With every picture left out, restate the listing below exactly as written.

┌─ Dataset content

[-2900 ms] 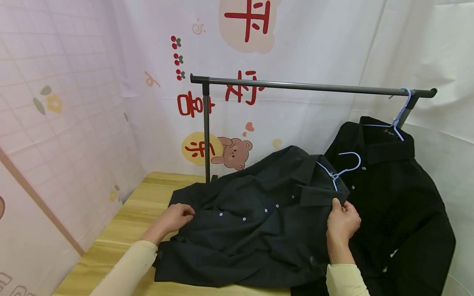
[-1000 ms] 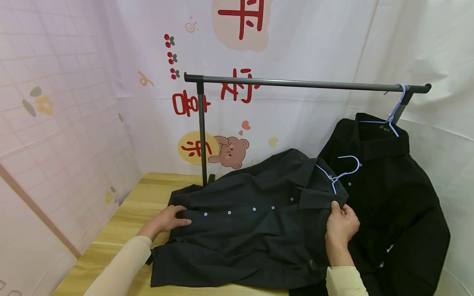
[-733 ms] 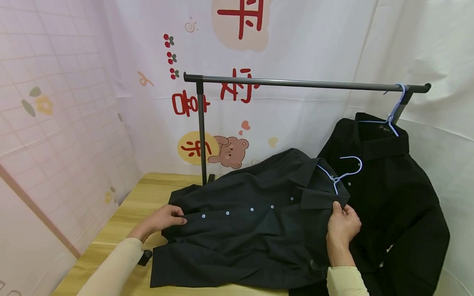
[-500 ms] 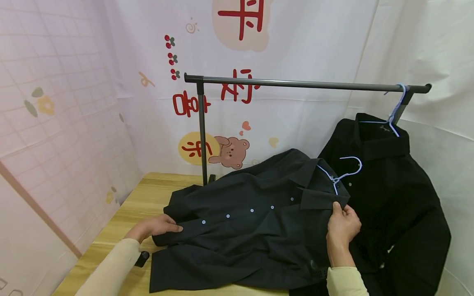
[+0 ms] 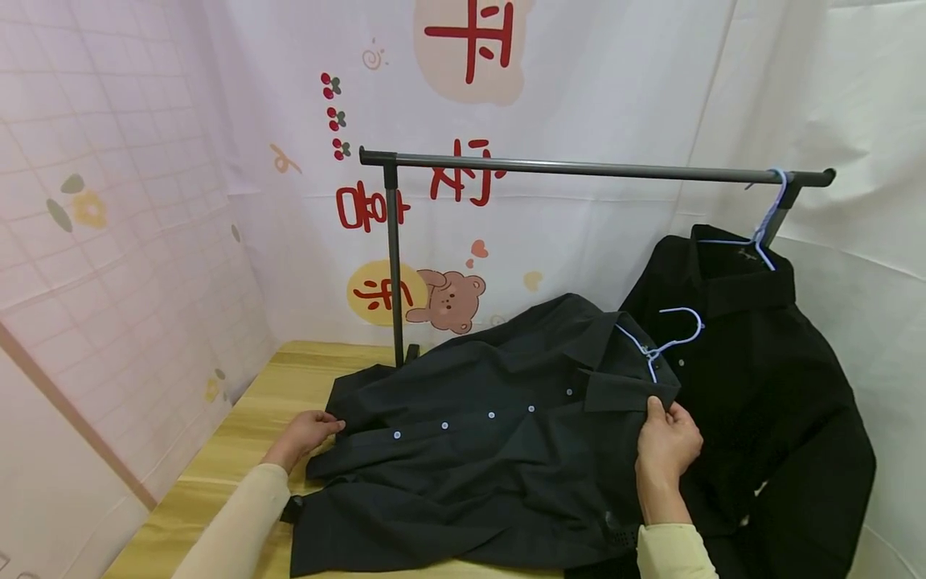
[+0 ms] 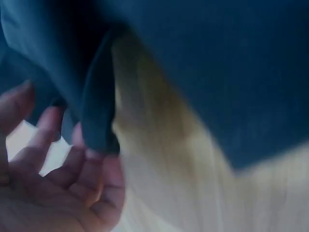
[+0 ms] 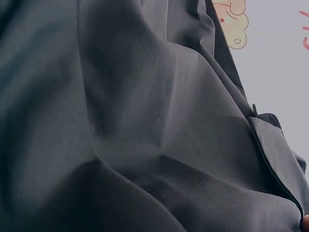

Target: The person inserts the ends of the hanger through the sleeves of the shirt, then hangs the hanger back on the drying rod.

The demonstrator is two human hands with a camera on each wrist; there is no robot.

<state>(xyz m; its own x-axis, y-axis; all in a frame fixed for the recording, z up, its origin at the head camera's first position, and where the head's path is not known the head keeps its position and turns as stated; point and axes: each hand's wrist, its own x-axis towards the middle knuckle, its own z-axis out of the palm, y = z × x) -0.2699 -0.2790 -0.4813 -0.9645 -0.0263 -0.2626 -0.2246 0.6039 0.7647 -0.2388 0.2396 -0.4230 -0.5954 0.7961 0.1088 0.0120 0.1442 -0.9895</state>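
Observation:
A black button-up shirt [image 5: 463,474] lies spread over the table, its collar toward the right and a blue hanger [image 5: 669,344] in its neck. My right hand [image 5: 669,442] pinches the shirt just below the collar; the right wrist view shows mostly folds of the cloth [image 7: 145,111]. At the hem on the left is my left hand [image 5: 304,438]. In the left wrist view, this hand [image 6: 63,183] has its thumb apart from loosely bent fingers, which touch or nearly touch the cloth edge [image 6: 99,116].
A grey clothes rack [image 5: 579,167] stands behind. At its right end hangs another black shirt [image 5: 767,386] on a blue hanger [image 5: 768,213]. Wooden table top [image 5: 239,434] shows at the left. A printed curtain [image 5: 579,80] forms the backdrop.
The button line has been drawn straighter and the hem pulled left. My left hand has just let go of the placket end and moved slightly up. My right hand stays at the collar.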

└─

[Solved problem]
[-2900 ms] 
[-1000 ms] 
[-733 ms] 
[-500 ms] 
[+0 ms] 
[+0 ms] 
[+0 ms] 

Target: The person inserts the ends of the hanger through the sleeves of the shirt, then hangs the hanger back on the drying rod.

The demonstrator is two human hands with a camera on each wrist; there is no robot.

<state>(xyz m; its own x-axis, y-axis; all in a frame fixed for the recording, z up, its origin at the head camera's first position, and where the head's path is not known the head keeps its position and turns as stated; point and axes: each hand's wrist, its own x-axis towards the middle knuckle, its own z-axis out of the palm, y = z × x) -0.2699 -0.2790 -0.4813 -0.9645 -0.0263 -0.2626 -0.2246 0.6039 0.7647 -0.2388 0.2396 -0.4230 -0.5954 0.7961 0.1088 0.0120 0.1442 -0.9895</state>
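Observation:
A black button-up shirt [image 5: 463,474] lies spread over the table, its collar toward the right and a blue hanger [image 5: 669,344] in its neck. My right hand [image 5: 669,442] pinches the shirt just below the collar; the right wrist view shows mostly folds of the cloth [image 7: 145,111]. At the hem on the left is my left hand [image 5: 304,438]. In the left wrist view, this hand [image 6: 63,183] has its thumb apart from loosely bent fingers, which touch or nearly touch the cloth edge [image 6: 99,116].
A grey clothes rack [image 5: 579,167] stands behind. At its right end hangs another black shirt [image 5: 767,386] on a blue hanger [image 5: 768,213]. Wooden table top [image 5: 239,434] shows at the left. A printed curtain [image 5: 579,80] forms the backdrop.
The button line has been drawn straighter and the hem pulled left. My left hand has just let go of the placket end and moved slightly up. My right hand stays at the collar.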

The answer to this exercise has been written out completely.